What the exercise asks
Below is a listing from which only part is wanted; return exactly the lines from the one with "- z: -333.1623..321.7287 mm" up to and including the one with "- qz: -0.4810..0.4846".

-----

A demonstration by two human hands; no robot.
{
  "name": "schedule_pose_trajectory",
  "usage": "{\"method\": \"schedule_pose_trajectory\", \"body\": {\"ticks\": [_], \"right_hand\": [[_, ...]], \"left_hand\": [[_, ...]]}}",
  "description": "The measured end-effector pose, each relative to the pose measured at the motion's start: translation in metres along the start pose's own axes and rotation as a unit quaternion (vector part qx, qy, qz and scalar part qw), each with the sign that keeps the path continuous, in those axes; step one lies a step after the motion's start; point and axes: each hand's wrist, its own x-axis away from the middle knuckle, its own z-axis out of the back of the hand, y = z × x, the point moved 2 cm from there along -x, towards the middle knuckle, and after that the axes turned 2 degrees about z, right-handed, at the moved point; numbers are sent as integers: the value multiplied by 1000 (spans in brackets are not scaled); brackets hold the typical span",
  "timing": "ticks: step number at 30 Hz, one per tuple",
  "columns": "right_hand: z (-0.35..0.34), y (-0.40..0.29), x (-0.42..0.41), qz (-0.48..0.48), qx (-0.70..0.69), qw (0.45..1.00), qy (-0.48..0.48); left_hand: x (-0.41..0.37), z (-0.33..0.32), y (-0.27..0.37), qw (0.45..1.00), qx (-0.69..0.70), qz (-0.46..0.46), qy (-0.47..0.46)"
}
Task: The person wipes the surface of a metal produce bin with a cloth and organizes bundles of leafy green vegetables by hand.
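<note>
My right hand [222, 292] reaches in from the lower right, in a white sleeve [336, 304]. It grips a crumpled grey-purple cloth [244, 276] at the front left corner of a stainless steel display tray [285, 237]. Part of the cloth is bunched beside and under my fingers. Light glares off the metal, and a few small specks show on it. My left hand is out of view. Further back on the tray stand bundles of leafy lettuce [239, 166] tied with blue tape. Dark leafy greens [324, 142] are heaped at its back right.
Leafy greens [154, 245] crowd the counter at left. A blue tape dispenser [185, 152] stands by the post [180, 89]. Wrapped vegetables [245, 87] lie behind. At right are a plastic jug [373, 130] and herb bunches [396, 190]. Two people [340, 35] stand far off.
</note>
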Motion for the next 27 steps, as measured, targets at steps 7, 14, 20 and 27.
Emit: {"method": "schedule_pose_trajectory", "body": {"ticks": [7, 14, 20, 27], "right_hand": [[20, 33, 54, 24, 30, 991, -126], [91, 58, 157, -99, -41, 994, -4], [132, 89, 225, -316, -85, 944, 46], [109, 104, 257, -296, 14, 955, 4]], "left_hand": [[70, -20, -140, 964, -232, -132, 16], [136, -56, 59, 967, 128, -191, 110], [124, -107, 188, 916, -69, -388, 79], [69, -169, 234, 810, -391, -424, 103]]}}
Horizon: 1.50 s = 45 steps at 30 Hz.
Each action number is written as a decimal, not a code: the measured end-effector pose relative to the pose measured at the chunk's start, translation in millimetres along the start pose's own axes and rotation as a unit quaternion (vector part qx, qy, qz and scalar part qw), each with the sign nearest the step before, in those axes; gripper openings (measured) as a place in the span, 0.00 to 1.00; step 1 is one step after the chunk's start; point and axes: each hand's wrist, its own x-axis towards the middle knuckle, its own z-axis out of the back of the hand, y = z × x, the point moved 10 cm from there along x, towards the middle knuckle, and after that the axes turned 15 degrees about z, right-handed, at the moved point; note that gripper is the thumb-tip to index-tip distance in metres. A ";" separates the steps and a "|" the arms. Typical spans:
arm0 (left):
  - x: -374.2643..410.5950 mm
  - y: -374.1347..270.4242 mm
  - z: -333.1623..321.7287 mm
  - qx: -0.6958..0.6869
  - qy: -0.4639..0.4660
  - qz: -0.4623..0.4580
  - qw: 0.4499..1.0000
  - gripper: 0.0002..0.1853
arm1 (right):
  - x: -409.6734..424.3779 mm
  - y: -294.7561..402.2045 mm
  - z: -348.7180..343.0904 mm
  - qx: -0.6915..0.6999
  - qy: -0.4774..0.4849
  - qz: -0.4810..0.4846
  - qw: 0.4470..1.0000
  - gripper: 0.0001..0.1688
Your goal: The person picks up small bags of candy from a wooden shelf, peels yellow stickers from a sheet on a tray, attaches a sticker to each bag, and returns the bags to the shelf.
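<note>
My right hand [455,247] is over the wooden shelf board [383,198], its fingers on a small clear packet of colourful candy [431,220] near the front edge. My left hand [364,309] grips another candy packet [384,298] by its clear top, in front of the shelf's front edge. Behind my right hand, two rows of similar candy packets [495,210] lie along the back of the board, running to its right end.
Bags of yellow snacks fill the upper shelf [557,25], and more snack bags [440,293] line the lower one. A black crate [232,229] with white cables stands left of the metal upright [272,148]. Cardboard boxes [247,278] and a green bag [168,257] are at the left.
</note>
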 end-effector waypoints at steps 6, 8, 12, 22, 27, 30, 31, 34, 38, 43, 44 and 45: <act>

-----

Answer box
  - z: -333.1623..321.7287 mm
  - qx: -0.6958..0.6869
  - qy: -0.4639..0.4660
  - qz: -0.4623..0.4580
  - qw: 0.4499..1.0000
  - gripper: 0.0002..0.1853
arm1 (right):
  - x: -409.6734..424.3779 mm
  - y: -294.7561..402.2045 mm
  - z: -348.7180..343.0904 mm
  - qx: -0.6915..0.6999
  - qy: -0.4774..0.4849
  - qz: -0.4810..0.4846

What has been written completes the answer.